Mamit menjelaskan seharusnya sambil menunggu kemampuan kilang-kilang minyak mampu memproduksi Ron92, Pertamina diharapkan tetap mendistribusikan BBM jenis Ron88. Ketika kilang-kilang minyak sudah mampu berproduksi Ron92, pemerintah diharapkan dapat memberikan subsidi untuk BBM jenis Ron92.

"Kedepan subsidi tetap berjalan seperti Malaysia yang memberikan subsidi untuk BBM jenis Ron92," kata Mamit kepada Gresnews.com.


Sebelumnya Presiden Konfederasi Serikat Pekerja Migas Indonesia (KSPMI) Faisal Yusra menilai jika penghapusan Ron88 dilakukan tidak secara  bertahap akan berpotensi "menghancurkan" bisnis BBM Pertamina. Bahkan hal itu justru memberikan peluang bisnis ke pada pihak asing.
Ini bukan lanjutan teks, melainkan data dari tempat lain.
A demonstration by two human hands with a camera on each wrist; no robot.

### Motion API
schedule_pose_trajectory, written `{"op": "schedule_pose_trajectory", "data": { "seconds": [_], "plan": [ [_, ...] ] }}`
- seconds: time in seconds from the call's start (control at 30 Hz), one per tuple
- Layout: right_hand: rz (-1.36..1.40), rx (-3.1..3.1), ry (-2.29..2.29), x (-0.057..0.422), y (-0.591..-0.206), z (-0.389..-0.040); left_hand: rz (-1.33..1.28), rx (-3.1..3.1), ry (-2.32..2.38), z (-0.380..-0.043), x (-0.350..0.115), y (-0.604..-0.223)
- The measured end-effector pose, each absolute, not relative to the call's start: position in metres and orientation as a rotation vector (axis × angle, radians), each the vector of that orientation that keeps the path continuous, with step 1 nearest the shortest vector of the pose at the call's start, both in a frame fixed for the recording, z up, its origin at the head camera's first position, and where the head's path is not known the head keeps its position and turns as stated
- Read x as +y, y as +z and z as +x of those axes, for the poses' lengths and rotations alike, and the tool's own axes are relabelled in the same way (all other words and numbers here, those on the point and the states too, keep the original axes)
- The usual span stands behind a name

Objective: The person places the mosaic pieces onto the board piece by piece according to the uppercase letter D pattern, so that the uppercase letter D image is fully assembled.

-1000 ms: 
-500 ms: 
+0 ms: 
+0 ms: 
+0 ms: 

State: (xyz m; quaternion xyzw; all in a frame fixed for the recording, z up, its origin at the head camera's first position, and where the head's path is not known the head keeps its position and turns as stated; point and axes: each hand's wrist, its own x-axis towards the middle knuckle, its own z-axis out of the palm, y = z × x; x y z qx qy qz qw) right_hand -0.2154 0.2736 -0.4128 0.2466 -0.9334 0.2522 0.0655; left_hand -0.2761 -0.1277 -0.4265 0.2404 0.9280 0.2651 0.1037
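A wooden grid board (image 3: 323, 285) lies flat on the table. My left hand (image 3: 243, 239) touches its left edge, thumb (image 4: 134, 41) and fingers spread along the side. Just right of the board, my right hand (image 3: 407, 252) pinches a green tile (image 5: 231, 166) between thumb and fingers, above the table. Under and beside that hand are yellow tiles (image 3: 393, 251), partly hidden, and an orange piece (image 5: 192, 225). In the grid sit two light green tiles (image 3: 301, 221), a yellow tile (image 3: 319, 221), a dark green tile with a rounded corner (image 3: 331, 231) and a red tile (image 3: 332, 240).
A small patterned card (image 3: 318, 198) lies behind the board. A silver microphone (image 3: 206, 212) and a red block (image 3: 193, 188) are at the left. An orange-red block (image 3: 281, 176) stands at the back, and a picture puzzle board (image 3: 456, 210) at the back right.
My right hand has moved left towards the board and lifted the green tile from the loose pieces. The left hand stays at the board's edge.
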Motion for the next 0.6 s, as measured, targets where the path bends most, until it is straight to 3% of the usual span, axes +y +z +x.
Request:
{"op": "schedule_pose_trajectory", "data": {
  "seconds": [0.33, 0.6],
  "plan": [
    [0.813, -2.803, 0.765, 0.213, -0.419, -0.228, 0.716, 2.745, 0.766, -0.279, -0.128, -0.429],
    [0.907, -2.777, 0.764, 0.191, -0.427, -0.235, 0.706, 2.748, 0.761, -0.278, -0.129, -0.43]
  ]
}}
Dia mengatakan pemerintah seharusnya mengetahui bahwa saat ini kilang minyak Pertamina merupakan kilang tua yang hanya mampu menghasilkan produksi Ron92 sampai Ron96 sebesar 200.000 barel per bulan.
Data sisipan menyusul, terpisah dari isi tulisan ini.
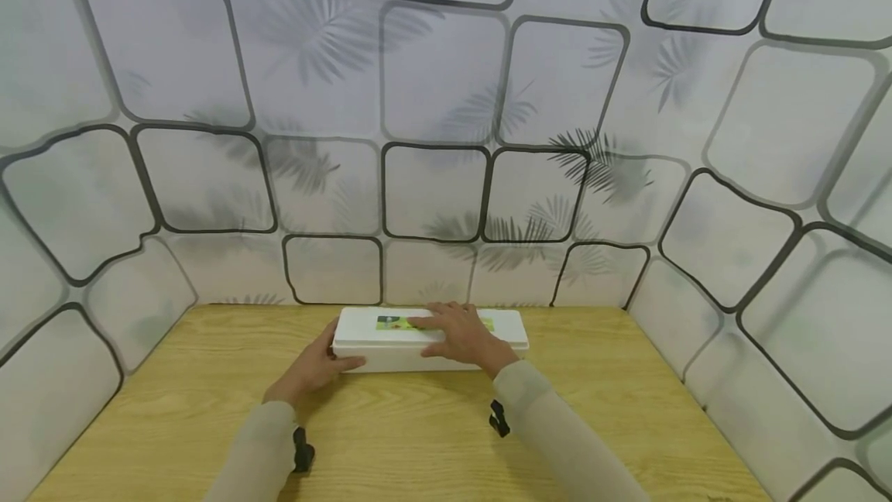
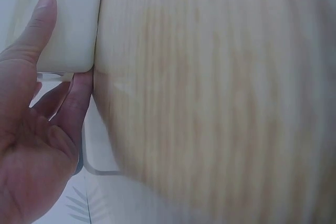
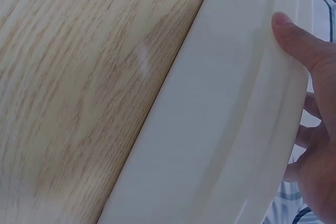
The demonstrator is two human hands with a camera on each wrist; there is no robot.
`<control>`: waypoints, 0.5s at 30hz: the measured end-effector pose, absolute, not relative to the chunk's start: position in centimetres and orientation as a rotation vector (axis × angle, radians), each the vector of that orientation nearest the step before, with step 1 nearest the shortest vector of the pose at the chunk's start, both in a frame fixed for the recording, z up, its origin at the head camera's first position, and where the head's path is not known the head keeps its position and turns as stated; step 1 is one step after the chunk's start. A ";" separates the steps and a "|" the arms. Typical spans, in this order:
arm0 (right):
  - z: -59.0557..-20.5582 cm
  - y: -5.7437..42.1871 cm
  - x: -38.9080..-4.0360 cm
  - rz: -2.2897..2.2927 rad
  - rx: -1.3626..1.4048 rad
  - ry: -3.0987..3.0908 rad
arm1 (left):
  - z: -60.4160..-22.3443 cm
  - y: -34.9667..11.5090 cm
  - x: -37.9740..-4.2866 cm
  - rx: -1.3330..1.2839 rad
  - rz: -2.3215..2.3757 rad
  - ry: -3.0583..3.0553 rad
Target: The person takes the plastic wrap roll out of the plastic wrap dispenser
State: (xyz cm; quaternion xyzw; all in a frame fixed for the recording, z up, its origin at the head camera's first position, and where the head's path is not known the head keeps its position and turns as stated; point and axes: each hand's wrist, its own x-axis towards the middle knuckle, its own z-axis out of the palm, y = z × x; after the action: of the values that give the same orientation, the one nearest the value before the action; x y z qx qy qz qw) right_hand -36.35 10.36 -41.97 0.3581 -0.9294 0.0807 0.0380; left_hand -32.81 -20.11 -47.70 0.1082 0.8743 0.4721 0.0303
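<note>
A long white lidded box (image 1: 393,361) lies crosswise on the wooden table, toward its far edge. Its lid carries a green and yellow label (image 1: 385,323), partly covered by my right hand. My left hand (image 1: 317,366) holds the box's left end. In the left wrist view the thumb (image 2: 39,24) lies along the front wall, while the fingers bend round the end close to the tabletop. Spread over the lid is my right hand (image 1: 461,335), right of the middle. In the right wrist view its thumb (image 3: 294,38) rests at the front rim and the fingers reach over the top.
The wooden table (image 1: 404,432) extends in front of the box and to both sides. Behind it and on both sides stand pale walls (image 1: 432,192) with rounded dark outlines and leaf patterns. A black strap buckle (image 1: 303,452) hangs by the left sleeve, another (image 1: 499,418) by the right.
</note>
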 end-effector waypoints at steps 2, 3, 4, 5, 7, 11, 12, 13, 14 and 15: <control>-41.9 10.4 -36.3 0.262 1.089 -2.854 | -47.7 -20.1 -32.8 0.328 1.449 2.694; -41.8 10.4 -36.3 0.267 1.083 -2.856 | -47.7 -20.1 -32.8 0.317 1.456 2.689; -41.7 10.5 -36.3 0.270 1.078 -2.858 | -47.7 -20.1 -32.8 0.305 1.459 2.685; -41.6 10.5 -36.2 0.267 1.072 -2.861 | -47.7 -20.1 -32.8 0.303 1.458 2.683; -41.4 10.6 -36.2 0.272 1.063 -2.866 | -47.8 -20.1 -32.9 0.302 1.456 2.680; -41.0 10.9 -36.0 0.291 1.053 -2.874 | -48.0 -20.1 -33.0 0.305 1.441 2.680; -40.9 11.0 -36.0 0.304 1.055 -2.871 | -48.0 -20.2 -33.0 0.304 1.438 2.682; -40.8 11.1 -35.9 0.311 1.058 -2.868 | -48.0 -20.2 -33.1 0.302 1.437 2.683; -40.7 11.1 -35.9 0.319 1.059 -2.869 | -48.0 -20.2 -33.1 0.298 1.439 2.683; -40.6 11.2 -35.9 0.322 1.059 -2.868 | -48.0 -20.2 -33.2 0.304 1.434 2.684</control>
State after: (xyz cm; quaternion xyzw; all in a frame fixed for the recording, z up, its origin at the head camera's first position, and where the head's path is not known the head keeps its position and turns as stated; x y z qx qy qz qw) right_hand -35.92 11.23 -40.59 0.3441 -0.9325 0.1048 0.0336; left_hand -33.16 -20.19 -47.98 0.0994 0.8769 0.4684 0.0418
"Karena itu rekomendasi (TRTKM) harus dikaji lebih dalam dan secara bijak oleh pemerintah," kata Faisal kepada Gresnews.com, Jakarta, Senin (22/12).

Disamping Ron92, Faisal menjelaskan kilang Pertamina juga masih menghasilkan Naptha dengan Ron75 sejumlah 3,5 juta barel per bulan. Dia menjelaskan Naptha merupakan material pokok yang akan diblending dengan Ron92 sehingga menjadi Premium ROn88. Hal itu dikarenakan Ron92 yang dihasilkan Pertamina terbatas, maka perlu melakukan impor Ron92 dan malah menaikan cost produksi BBM Pertamina.
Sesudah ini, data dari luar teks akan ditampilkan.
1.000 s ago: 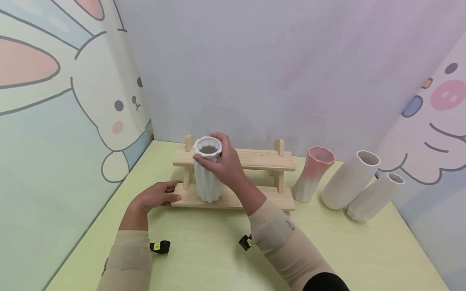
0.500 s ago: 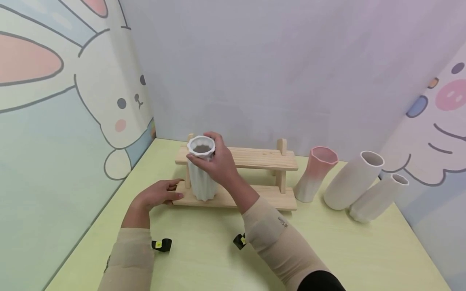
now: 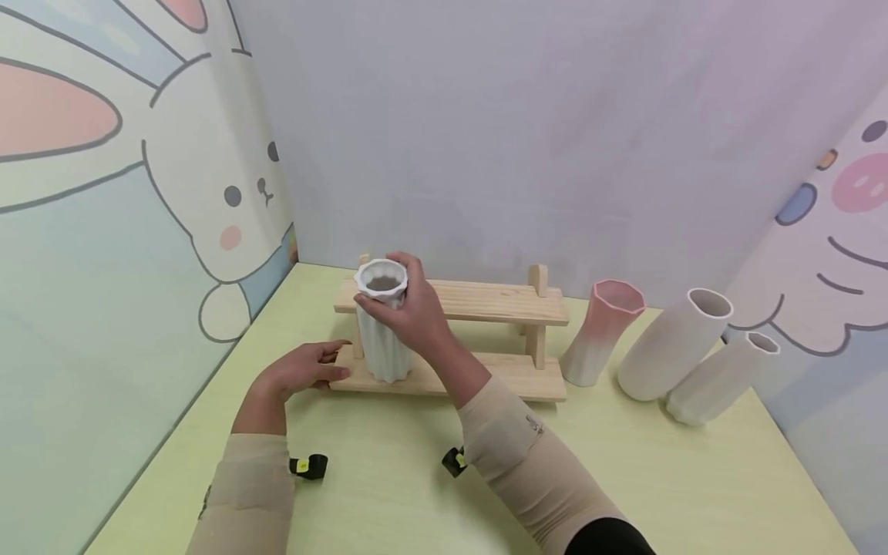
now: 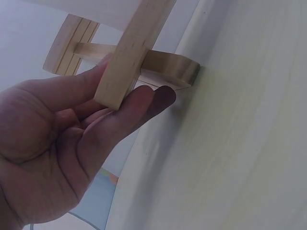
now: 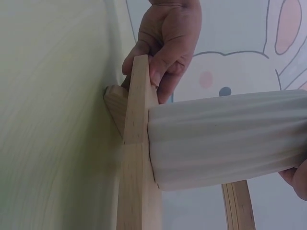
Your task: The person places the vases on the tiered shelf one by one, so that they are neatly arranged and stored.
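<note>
A white fluted vase [image 3: 385, 347] stands upright on the lower board of a two-tier wooden shelf [image 3: 486, 374], close to its left end. My right hand [image 3: 416, 308] grips the vase near its scalloped rim, thumb in front and fingers behind. In the right wrist view the base of the vase [image 5: 216, 139] meets the board. My left hand [image 3: 300, 370] pinches the left end of that board, thumb on top and fingers beneath. From the left wrist, the board's end [image 4: 120, 81] shows between thumb and fingers.
Right of the shelf stands a pink-and-white vase [image 3: 600, 331]. Beyond it lean a smooth white vase [image 3: 662, 347] and a smaller white vase [image 3: 714, 381]. The upper board [image 3: 496, 301] of the shelf lies behind my right hand. Printed fabric walls [image 3: 444, 154] enclose the table.
The right hand and vase have shifted slightly left along the lower board over the last second. The left hand keeps its hold on the board end. The view has shifted slightly.
</note>
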The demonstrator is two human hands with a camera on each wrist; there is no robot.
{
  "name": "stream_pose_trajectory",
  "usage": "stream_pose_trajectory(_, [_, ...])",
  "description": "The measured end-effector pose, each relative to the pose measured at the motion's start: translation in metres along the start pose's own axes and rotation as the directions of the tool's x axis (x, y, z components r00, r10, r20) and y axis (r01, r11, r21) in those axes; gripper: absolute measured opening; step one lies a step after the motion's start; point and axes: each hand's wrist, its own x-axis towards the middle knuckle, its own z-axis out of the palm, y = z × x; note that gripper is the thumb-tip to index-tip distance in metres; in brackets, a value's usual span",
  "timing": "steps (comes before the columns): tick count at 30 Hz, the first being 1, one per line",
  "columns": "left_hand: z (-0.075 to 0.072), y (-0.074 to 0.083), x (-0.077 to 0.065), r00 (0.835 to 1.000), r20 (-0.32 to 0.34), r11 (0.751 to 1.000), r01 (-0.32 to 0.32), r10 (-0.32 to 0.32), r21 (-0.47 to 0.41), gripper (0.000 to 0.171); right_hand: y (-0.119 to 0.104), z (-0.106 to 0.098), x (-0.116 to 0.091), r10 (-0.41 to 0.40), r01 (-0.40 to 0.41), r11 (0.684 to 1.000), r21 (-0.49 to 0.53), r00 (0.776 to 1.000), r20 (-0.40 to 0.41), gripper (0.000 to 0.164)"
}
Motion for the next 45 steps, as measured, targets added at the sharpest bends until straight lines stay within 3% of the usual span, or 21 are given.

Dia mengungkapkan jika Ron88 dihilangkan, maka product valuable kilang Pertamina akan hancur sehingga akibatnya para pesaing malah merajalela. Apalagi para pesaing Pertamina hanya memilih atau menjual BBM hanya di kota besar sehingga baik asing maupun swasta nasional lebih memikirkan untung dan tidak mengutamakan kepentingan nasional.

"Kami tidak anti asing, tetapi mengingat bahwa BBM adalah produk yang terkait langsung dengan hajat hidup rakyat. Maka pemerintah harus menjauhkan kesan bahwa Pemerintah akan beri kesempatan bagi asing merajalela menguasai bisnis migas di negeri ini," kata Faisal.

Dia mengatakan jika pemerintah ingin menghilangkan Ron88, maka pemerintah harus mendorong Pertamina untuk membangun kilang baru dengan complexity tinggi dan kapasitas kumulatif 1,6 juta barel untuk memenuhi kebutuhan dengan ekonomis. Menurutnya setelah kilang baru dibangun dan distribusi BBM sudah terealisasi secara merata se Indonesia, maka pemerintah dipersilahkan untuk memberikan keputusan terkait penghapusan Ron88.

Menurutnya jika Premium menjadi Ron92 ditetapkan sebagi BBM bersubsidi, maka dapat dipastikan masyarakat ekonomi keatas akan menggunakan Premium Ron92. Begitu juga dengan sepeda motor yang selama ini banyak menggunakan Pertamax biasa Ron92 non subsidi, maka akan beralih ke Premium Ron92 subsidi. Dampaknya BBM Ron92 bersubsidi akan membebani pemerintah.

"Dengan BBM Ron92 bersubsidi pasti pemerintah akan kembali pusing karena akhirnya kembali BBM bersubsidi tidak tepat sasaran," kata Faisal.